## REQUIRED WORK
If a line in the records below contains the word "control", copy it.

Items listed in a dataset
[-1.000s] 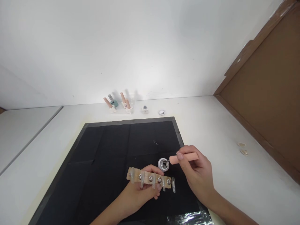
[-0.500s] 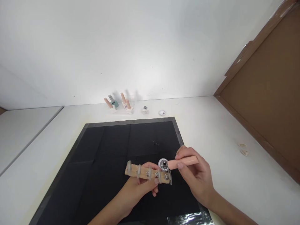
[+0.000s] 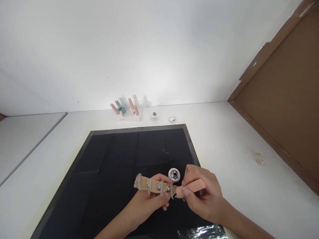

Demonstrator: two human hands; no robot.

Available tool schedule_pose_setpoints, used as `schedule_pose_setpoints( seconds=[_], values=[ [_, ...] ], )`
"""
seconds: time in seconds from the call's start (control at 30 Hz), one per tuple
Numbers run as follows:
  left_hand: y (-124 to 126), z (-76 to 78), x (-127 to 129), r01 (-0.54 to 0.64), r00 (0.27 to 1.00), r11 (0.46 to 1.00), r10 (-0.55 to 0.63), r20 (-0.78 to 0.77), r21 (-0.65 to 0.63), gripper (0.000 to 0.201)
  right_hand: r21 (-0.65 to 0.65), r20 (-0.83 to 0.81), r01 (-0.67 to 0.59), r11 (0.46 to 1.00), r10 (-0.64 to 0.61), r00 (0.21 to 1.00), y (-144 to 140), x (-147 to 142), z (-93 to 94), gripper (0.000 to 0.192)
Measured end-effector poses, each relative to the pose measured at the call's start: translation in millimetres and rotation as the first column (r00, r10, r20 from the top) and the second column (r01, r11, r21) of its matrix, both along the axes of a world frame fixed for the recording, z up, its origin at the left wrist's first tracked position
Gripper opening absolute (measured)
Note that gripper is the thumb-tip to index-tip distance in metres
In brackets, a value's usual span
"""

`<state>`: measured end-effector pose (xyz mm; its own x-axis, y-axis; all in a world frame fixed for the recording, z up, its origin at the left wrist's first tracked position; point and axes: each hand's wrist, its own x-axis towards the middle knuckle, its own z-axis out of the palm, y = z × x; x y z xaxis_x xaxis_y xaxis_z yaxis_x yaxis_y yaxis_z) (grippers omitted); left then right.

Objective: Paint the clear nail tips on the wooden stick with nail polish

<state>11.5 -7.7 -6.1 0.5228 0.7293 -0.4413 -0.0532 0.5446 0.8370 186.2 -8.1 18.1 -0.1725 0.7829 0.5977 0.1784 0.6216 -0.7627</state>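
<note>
My left hand grips a wooden strip that carries several clear false nails on small silver knobs, holding it just above a black mat. My right hand pinches a peach-coloured brush handle whose front end meets the right end of the strip. A small round silver pot, open and glittery inside, stands on the mat just behind the strip.
Several polish bottles with peach and grey caps stand by the back wall, beside a small jar and a lid. Two small pale rings lie on the white table at right. A brown board leans along the right side.
My right hand drew the brush back from the silver pot and brought it down to the right end of the nail strip. The left hand shifted the strip slightly.
</note>
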Motion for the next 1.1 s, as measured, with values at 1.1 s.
schedule_pose_setpoints(
  seconds=[1.1],
  values=[
    [-4.8, -5.0, -1.4, 0.087, 0.996, 0.996, -0.087, 0.021, 0.014, 0.024, -0.039, 0.019, -0.075, 0.996, 0.075, 0.997, 1.2, 1.9, 1.4, 0.017]
  ],
)
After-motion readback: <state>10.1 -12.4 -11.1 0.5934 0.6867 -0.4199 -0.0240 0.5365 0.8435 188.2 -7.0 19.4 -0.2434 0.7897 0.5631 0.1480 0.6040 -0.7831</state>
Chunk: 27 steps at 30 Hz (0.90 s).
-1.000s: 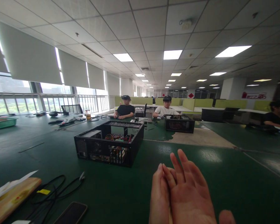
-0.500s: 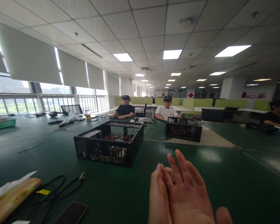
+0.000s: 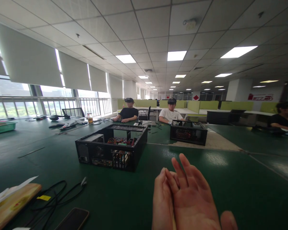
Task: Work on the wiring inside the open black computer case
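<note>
My right hand point(image 3: 194, 201) is raised in front of me at the lower right, palm toward me. Its thumb sticks out to the right and its longer fingers are stretched out and apart. Pressed against its left edge is my left hand point(image 3: 161, 204), closed, with its thumb tip at the tip of the right hand's little finger. The rest of the left fingers are mostly hidden. No tool shows in either hand. Beyond them, an open black computer case point(image 3: 108, 153) lies on the green table point(image 3: 115, 198), its wires and boards showing; neither hand touches it.
A second computer case point(image 3: 188, 132) sits farther back, near a person in white point(image 3: 171, 115). Another person in black point(image 3: 128, 113) sits to the left. Nearer lie a phone point(image 3: 73, 219), a black cable point(image 3: 60, 199) and a tissue pack point(image 3: 16, 204). A green basket point(image 3: 2, 127) is far left.
The view has shifted very slightly. Both hands keep the same pose, and the things on the table have not moved.
</note>
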Tool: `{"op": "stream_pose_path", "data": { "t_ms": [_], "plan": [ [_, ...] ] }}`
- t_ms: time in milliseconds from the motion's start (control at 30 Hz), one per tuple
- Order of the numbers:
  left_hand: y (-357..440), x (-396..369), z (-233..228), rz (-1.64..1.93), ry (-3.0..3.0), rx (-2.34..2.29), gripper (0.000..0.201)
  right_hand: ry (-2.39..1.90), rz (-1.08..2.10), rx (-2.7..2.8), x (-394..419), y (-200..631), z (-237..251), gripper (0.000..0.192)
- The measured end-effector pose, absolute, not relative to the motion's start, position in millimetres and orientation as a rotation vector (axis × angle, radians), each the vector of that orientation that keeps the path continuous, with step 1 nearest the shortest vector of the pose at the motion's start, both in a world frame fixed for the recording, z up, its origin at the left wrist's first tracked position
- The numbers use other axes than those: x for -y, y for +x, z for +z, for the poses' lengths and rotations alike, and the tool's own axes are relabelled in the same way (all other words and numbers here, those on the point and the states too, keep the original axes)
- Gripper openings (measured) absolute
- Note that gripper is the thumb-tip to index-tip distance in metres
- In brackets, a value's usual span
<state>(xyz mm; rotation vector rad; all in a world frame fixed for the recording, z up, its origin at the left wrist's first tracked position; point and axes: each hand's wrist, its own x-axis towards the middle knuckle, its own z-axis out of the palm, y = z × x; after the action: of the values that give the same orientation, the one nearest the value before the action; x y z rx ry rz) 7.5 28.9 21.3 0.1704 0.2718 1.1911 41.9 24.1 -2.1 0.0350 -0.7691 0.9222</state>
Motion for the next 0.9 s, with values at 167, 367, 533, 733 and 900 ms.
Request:
{"op": "stream_pose_path", "data": {
  "t_ms": [167, 367, 533, 733, 900],
  "plan": [
    [8.2, -29.6, 20.1, 1.211, 0.172, -0.264, 0.016, 0.024, 0.9, 0.697, -18.5, 36.8, 4.0, 0.056],
    [9.7, -32.3, 19.5, 1.214, 0.167, -0.281, 0.018, -0.017, 0.909, 0.626, -16.0, 36.9, 6.6, 0.056],
    [9.3, -32.8, 17.8, 1.216, 0.189, -0.309, 0.017, -0.003, 0.936, 0.61, -16.5, 38.0, 7.2, 0.056],
    [8.1, -31.3, 18.3, 1.218, 0.189, -0.293, 0.017, 0.005, 0.948, 0.603, -16.0, 37.5, 4.9, 0.058],
    [7.8, -31.0, 18.4, 1.204, 0.129, -0.242, 0.014, 0.011, 0.957, 0.627, -17.2, 39.9, 4.3, 0.057]
  ]
}}
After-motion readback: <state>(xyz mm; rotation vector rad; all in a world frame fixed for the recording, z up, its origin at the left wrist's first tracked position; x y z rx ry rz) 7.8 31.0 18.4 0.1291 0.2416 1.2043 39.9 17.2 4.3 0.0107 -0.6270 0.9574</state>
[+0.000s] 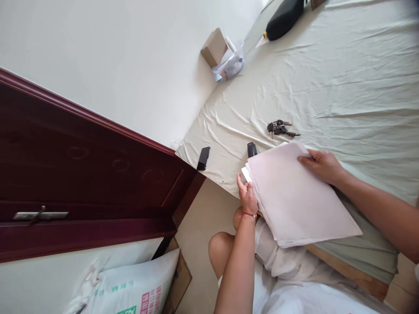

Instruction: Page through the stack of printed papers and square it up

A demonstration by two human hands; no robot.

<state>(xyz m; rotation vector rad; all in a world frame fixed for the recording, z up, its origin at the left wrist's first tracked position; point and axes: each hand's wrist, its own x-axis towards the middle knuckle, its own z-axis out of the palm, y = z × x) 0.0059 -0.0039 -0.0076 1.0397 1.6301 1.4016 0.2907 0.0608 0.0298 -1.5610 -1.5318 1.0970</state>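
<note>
A stack of large white paper sheets [301,196] is held slightly fanned over the table's near edge. My left hand [248,198], with a red string on the wrist, is closed on the left edge of the stack, where some sheets stick out unevenly. At the far right corner my right hand [324,165] grips the sheets, thumb on top and fingers hidden underneath. Just beyond the paper lies a black stapler-like object [252,149], partly covered by it. A bunch of keys [280,127] rests farther back.
Pale green cloth [360,87] covers the table. A flat black object [203,158] lies near its left corner. By the wall stand a brown box [214,47] and a clear plastic bag [232,63]; a black case [284,19] lies beyond. A white sack [131,283] leans below the dark red door [81,165].
</note>
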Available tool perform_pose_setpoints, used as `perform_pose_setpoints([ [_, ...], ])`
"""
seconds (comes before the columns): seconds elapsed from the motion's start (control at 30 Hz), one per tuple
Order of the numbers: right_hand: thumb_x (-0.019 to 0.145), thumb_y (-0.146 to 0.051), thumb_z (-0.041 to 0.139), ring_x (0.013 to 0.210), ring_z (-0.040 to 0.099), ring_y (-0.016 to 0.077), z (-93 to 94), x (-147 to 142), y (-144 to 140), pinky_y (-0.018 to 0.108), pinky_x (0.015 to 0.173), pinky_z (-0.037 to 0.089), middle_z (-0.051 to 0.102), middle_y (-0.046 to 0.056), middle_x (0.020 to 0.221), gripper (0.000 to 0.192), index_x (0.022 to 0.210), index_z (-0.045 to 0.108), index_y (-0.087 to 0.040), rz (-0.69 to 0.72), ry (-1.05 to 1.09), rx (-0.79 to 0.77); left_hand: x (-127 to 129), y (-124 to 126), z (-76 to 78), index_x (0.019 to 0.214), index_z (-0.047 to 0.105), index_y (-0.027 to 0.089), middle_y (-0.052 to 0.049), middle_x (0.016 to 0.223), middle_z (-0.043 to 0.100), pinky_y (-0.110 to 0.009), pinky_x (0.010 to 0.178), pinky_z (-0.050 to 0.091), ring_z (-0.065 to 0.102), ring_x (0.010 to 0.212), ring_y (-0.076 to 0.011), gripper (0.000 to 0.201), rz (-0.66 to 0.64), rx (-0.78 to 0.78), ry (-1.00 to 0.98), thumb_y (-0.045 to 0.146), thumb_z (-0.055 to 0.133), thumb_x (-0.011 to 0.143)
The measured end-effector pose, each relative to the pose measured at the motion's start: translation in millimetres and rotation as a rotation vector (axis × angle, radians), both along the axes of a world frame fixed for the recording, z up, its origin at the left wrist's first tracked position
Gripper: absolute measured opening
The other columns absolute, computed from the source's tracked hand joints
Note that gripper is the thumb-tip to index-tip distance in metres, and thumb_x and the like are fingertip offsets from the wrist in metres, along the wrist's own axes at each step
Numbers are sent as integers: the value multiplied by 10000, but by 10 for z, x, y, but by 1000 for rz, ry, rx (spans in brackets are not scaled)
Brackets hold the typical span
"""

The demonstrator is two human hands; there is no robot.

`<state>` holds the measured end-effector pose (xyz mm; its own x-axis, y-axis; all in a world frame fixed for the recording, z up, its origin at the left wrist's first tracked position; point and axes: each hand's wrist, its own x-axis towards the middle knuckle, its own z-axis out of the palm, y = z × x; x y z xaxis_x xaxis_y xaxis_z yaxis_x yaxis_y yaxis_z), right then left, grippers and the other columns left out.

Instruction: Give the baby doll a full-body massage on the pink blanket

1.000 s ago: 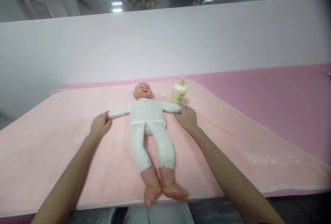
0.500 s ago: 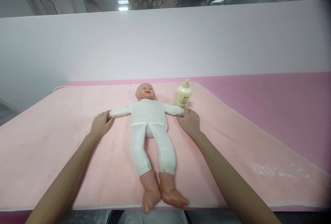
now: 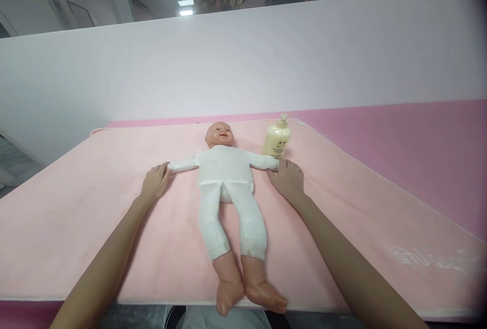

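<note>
A baby doll (image 3: pixel 226 187) in a white suit lies on its back on a pale pink blanket (image 3: pixel 76 207), arms spread out, bare feet at the near edge. My left hand (image 3: pixel 155 183) holds the end of the doll's sleeve on the left. My right hand (image 3: pixel 289 181) covers the end of the other sleeve on the right. Just behind my right hand stands a cream pump bottle (image 3: pixel 277 139), upright on the blanket.
The blanket lies on a darker pink surface (image 3: pixel 399 136) that stretches to the right. A pale partition wall (image 3: pixel 243 65) rises directly behind it. The blanket's near edge runs along the bottom of the view.
The view has shifted a little, so the doll and bottle sit slightly more to the right. Both hands keep their hold on the doll's arms.
</note>
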<state>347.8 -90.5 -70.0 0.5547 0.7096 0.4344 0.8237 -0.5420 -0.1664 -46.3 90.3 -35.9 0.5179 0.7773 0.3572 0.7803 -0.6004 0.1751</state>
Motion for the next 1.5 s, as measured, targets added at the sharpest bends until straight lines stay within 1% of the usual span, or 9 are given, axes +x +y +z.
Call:
perform_pose_setpoints([
  [0.13,867,-408,427,1095,459,332,22,-16,-7,433,884,348,530,203,1204,503,1247,460,-81,0,6,-6,-7,7,-9,1295,495,159,-126,1170,630,-404,907,428,572,1060,-286,539,-1,3,-13,463,187,973],
  [0.5,870,-401,428,1095,457,332,28,-27,3,428,866,356,520,211,1219,497,1241,453,-71,-26,-2,-30,7,9,27,1275,531,161,-116,1112,666,-388,836,440,595,995,-286,545,-25,27,-8,457,185,977],
  [0.67,870,-392,427,1101,457,341,52,-54,-7,435,874,350,526,208,1206,505,1252,446,-62,-36,-12,-31,5,19,29,1258,549,166,-100,1112,672,-366,830,436,594,1011,-281,527,-38,14,-37,451,208,975],
  [0.93,870,-393,427,1085,458,338,12,-22,4,430,871,337,532,206,1183,490,1235,455,-68,-24,-8,-25,15,24,39,1206,576,182,-97,1013,685,-340,765,431,604,947,-264,510,-29,-7,-52,450,210,973],
  [1.1,872,-391,420,1091,452,336,-9,-13,8,434,878,329,525,205,1188,492,1244,448,-71,-33,-13,-26,22,21,36,1134,590,206,-85,939,680,-332,723,412,597,900,-263,484,-20,6,-27,437,194,978],
  [1.5,864,-403,416,1065,448,340,7,-14,1,440,859,337,528,218,1172,491,1218,466,-66,-15,5,-12,22,10,36,1152,586,212,-80,968,687,-337,727,417,606,917,-264,497,-16,-3,-38,443,180,982],
])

## ANSWER TO THIS EXERCISE
seconds: time in seconds from the call's start (control at 30 Hz), one per tuple
- t_ms: time in milliseconds from the motion's start (control at 30 Hz), one per tuple
seconds (comes before the columns): seconds elapsed from the motion's start (control at 30 Hz), one per tuple

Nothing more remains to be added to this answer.